她摆了下手,声音尖利,但带着一股热心肠的亲和力:「霍拉斯,你太客气了。」
说完转向雷古勒斯,伸出手:「迪尔德丽·奥布莱恩,你姓布莱克,布莱克家的护符传统我可是知道的,你们家有几件传下来的东西,铭刻工艺放到现在根本没人做得出来。」
雷古勒斯挑了下眉,什麽布莱克家的护符传统,他一点都不知道。
但不耽误他瞎说,谦和地表示:「那是曾祖父那一辈的手艺了,现在家里能做铭刻的人不多。」
最後一个被拦下的是个穿着花里胡哨橘色马甲的英国本土巫师,巴纳巴斯·卡夫,《预言家日报》的高级主编。
马甲的颜色鲜艳到在暖金色灯光下依然紮眼,配了一条深紫色的领带,领带夹是一枚会自己转动的微型印刷机模型。
他跟斯拉格霍恩显然是老交情,一见面就互相拍了拍肩膀,一个说你又胖了,另一个说你这件马甲对我的眼睛造成了实质性伤害。

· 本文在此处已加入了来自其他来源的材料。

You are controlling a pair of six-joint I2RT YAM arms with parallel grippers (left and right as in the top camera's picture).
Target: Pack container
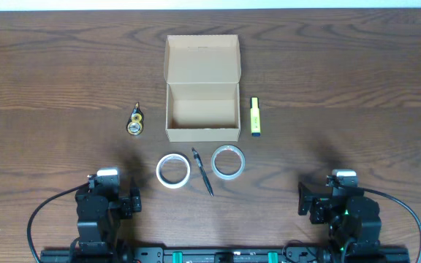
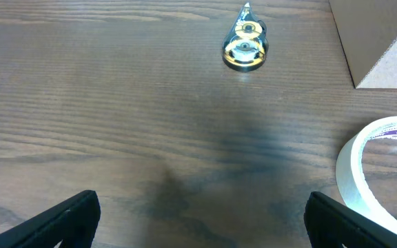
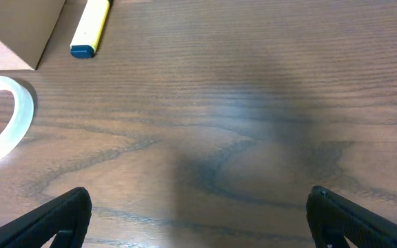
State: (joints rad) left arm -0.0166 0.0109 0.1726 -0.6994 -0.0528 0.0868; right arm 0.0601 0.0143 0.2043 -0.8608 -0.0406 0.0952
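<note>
Overhead, the container [image 1: 202, 109] sits on the dark wooden table [image 1: 342, 88], in the middle of the far half. Its hinged lid [image 1: 202, 57] is thrown back away from the arms, and the bare cardboard floor is in view. A small correction-tape dispenser [image 1: 135, 121] lies well apart to its left, and a yellow highlighter [image 1: 255, 117] lies just beside its right wall, parallel to it. Between the box and the arms are a white tape roll [image 1: 173, 171], a clear tape roll [image 1: 228, 161] and, between the two rolls, a dark pen [image 1: 202, 172] lying at a slant. Both rolls lie flat and apart from the box. The left arm [image 1: 101, 212] and the right arm [image 1: 349, 212] are folded at the near edge, one at each side, both well back from all the items.

From the left wrist, the left gripper [image 2: 202, 220] hangs low over bare wood. Only the black tips of its fingers [image 2: 71, 217] show, one in each lower corner — the jaws stand wide apart with nothing between them. Ahead lie the dispenser, a corner of the box at upper right, and part of the white roll at the right edge.

From the right wrist, the right gripper [image 3: 198, 217] looks the same: its fingertips [image 3: 57, 217] are spread to the two lower corners — jaws wide apart, gripping nothing. The highlighter and a corner of the box show at upper left, with part of the clear roll at the left edge.
</note>
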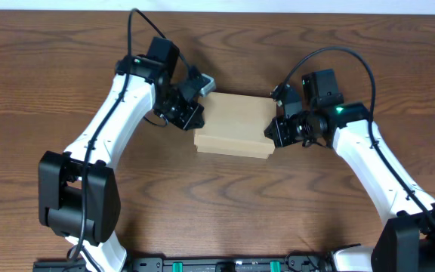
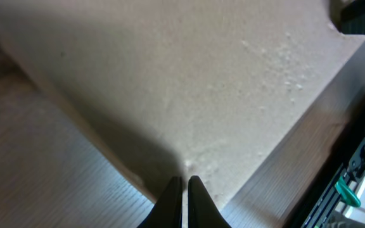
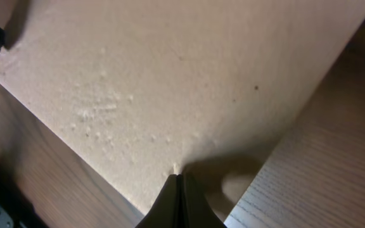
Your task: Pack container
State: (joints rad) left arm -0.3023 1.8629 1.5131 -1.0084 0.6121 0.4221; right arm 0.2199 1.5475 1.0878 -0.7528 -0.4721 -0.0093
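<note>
Tan cardboard container (image 1: 232,125) sits lid closed at mid wooden worktop (image 1: 51,60), left pincer (image 1: 197,115) fingers together with tips on its left top edge, right pincer (image 1: 272,131) likewise together on its right edge.

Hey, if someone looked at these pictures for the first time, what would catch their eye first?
First, the tan cardboard container lying flat in the middle of the dark wooden table, apparently closed. Next, how it is bracketed: the left gripper sits at its left end and the right gripper at its right end. In the wrist views both have their fingers drawn together, with the tips at the cardboard.
</note>
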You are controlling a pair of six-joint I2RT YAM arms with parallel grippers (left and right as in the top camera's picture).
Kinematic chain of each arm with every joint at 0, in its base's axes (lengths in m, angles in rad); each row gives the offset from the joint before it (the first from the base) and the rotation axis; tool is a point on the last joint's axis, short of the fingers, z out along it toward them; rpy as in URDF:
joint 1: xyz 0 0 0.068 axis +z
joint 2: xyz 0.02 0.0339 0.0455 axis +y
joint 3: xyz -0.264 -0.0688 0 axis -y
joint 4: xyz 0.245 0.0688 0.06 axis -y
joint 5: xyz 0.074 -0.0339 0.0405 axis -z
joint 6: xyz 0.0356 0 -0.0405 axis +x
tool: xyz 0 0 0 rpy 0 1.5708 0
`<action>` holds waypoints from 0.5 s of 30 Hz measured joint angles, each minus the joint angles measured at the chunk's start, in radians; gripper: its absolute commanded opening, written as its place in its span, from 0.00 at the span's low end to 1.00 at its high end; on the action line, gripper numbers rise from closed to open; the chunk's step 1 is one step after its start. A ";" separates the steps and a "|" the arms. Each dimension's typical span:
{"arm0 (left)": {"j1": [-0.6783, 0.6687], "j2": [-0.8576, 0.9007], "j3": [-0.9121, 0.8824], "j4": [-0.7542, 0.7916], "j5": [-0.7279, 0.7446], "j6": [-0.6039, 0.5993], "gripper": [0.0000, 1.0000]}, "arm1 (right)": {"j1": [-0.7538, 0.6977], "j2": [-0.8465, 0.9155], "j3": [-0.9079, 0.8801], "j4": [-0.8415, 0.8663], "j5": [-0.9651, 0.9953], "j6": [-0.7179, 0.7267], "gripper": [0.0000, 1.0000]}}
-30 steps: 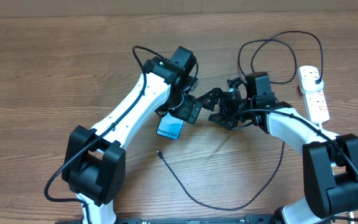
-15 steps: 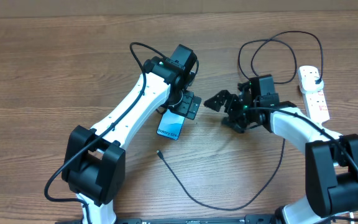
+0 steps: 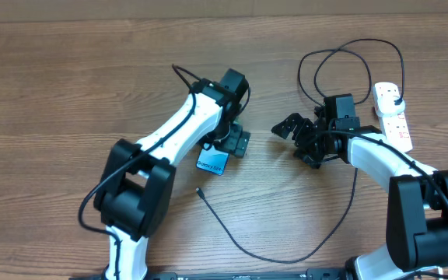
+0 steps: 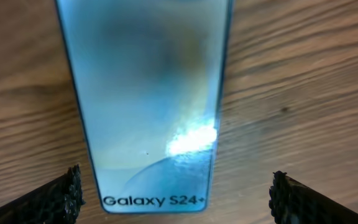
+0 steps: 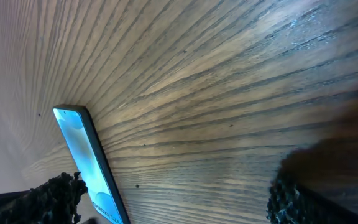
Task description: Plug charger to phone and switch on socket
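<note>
Wood-grain brown worktop, overhead view: the slim rectangular phone with a lit blue-teal screen lies flat, partly beneath the left gripper; the right gripper hangs well to its right, jaws spread and empty. The long thin black charger cable lies loose, its connector tip near the phone and untouched; its far end reaches the white oblong power strip. Left wrist view: jaws released, fingertips flanking the phone's lettered end without contact. Right wrist view: jaws apart, nothing between; phone at lower left.
</note>
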 measured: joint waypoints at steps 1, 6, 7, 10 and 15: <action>0.000 0.008 -0.005 0.000 -0.003 0.000 0.99 | 0.000 0.000 0.000 0.000 0.000 0.000 1.00; -0.005 0.048 -0.011 0.028 -0.031 -0.015 1.00 | 0.000 0.000 0.001 -0.001 0.002 0.000 1.00; -0.005 0.057 -0.012 0.039 -0.040 -0.021 0.99 | 0.000 0.000 0.001 0.000 0.002 0.000 1.00; -0.005 0.071 -0.012 0.066 -0.053 -0.032 0.99 | 0.000 0.000 0.001 -0.001 0.003 0.000 1.00; -0.005 0.077 -0.011 0.067 -0.055 -0.057 1.00 | 0.000 0.000 0.002 -0.001 0.008 0.000 1.00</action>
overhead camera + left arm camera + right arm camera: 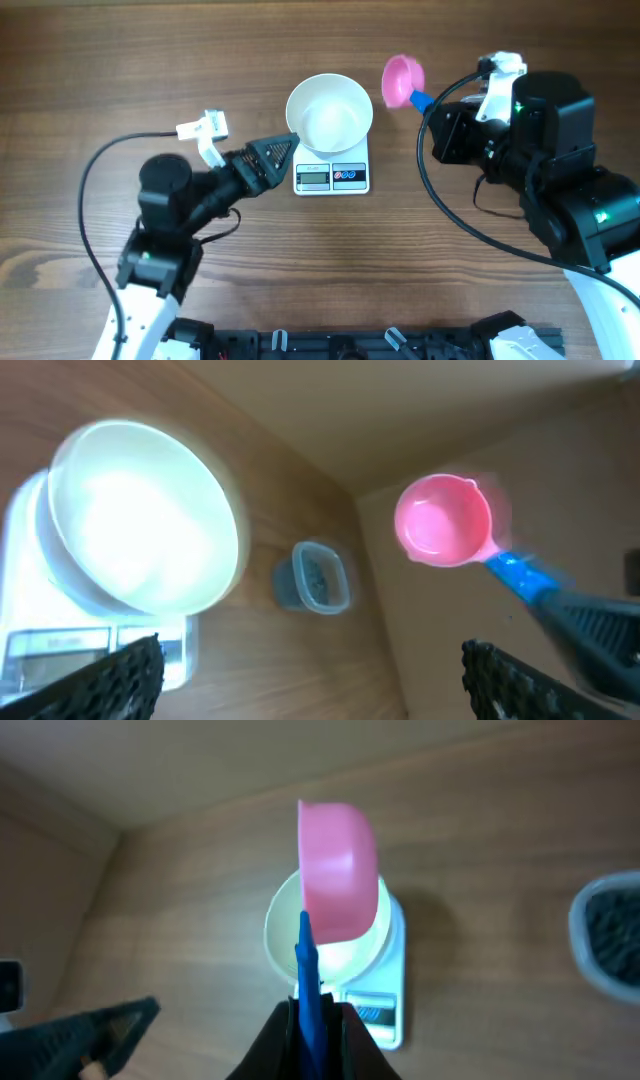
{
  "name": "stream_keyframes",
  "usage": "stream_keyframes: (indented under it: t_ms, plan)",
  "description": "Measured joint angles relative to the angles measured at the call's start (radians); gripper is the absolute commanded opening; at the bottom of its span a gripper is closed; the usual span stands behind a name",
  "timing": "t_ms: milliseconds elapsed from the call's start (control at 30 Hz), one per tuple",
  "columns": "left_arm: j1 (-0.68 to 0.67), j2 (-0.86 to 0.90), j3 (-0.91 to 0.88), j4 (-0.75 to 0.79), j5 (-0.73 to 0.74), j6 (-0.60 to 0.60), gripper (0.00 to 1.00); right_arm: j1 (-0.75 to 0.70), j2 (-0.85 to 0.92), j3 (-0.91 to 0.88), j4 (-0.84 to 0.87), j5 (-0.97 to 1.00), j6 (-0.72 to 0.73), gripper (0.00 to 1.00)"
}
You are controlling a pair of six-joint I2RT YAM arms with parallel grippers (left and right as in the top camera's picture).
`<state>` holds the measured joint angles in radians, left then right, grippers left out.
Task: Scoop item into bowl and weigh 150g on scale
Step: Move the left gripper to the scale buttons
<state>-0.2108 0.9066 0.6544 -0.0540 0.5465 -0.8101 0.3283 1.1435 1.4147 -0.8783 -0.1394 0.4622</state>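
The white bowl (329, 112) stands on the scale (332, 177) at mid-table, and its inside looks bare. My right gripper (432, 104) is shut on the blue handle (310, 975) of a pink scoop (403, 80). It holds the scoop in the air just right of the bowl. The scoop (443, 520) shows an empty pink hollow in the left wrist view. The item, small black beads (615, 925), lies in a clear tub (312, 575) on the table beyond the bowl. My left gripper (290, 152) is open, with nothing between its jaws, close to the scale's left side.
The tub does not show in the overhead view. The right arm's bulky body (550, 150) fills the right side of the table. A white cable connector (203, 128) sits on the left arm, left of the bowl. Wooden tabletop (120, 60) surrounds the scale.
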Motion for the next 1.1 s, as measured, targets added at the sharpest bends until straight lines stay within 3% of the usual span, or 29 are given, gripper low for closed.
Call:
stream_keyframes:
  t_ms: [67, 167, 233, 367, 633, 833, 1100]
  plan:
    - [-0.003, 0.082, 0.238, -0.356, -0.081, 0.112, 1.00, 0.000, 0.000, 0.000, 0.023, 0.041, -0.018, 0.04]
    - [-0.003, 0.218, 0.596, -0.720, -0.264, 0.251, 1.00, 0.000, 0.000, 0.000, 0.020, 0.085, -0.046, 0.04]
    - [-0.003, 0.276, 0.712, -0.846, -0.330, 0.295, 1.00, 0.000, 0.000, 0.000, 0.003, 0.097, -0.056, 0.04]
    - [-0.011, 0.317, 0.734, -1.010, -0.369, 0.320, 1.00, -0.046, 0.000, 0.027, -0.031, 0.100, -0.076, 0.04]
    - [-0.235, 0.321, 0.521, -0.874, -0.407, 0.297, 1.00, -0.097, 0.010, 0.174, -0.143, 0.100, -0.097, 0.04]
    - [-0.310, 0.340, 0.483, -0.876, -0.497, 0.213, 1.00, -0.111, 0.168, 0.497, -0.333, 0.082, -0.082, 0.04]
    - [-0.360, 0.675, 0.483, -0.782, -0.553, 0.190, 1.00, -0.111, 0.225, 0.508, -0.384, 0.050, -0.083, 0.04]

两人笑了一阵,斯拉格霍恩才把雷古勒斯介绍出去:「雷古勒斯·布莱克,布莱克家的继承人,我最出色的学生之一,前途不可限量。」
卡夫的眼神比前面几位都锐利,毕竟是干新闻的。
「布莱克先生,久仰,上次圣诞晚宴的事我本来想报的,被上头压下来了,你知道的,有些事不太方便见报。」
雷古勒斯一时间眼神莫名。
这家夥胆子着实不小,要不要我把伏地魔的魂器都是啥告诉你?
「卡夫先生,今天的婚礼更值得报导。」
卡夫愣了一下,然後笑出声来:「对对,今天的婚礼,你小子会说话。」
每介绍一个,斯拉格霍恩都会加一句,我最得意的学生,天赋惊人,前途不可限量。
小老头嘴角一直没放下来过,享受得很。
外国来的巫师不太知道雷古勒斯是谁,但他们看得见,周围英国本土的巫师在看这个少年的时候,目光最起码是平视。
有人微微欠身打招呼,有人端着酒杯朝他的方向致意,有人路过时脚步放慢,确认自己被他看到了才走过去。
一个十三岁的孩子,在这个级别的社交场上被这样对待,这不正常,里面有故事。
斯拉格霍恩全看在眼里,全程笑嗬嗬的,雷古勒斯跟在小老头身後,全程配合。
在走向下一个目标之前,雷古勒斯用遗憾的语气说:「教授,埃弗里在叫我。」
小老头顺着雷古勒斯的目光看过去,埃弗里正在他父亲身边不远处,兴奋地朝这边挥着手。
斯拉格霍恩拍了拍雷古勒斯的肩膀,大方地放他走:「去吧去吧,你们年轻人聊,那边有个老熟人,正好过去打个招呼。」
雷古勒斯礼貌告别教授,朝埃弗里走过去。
其实埃弗里刚才没看到他,但魔法就是这麽方便。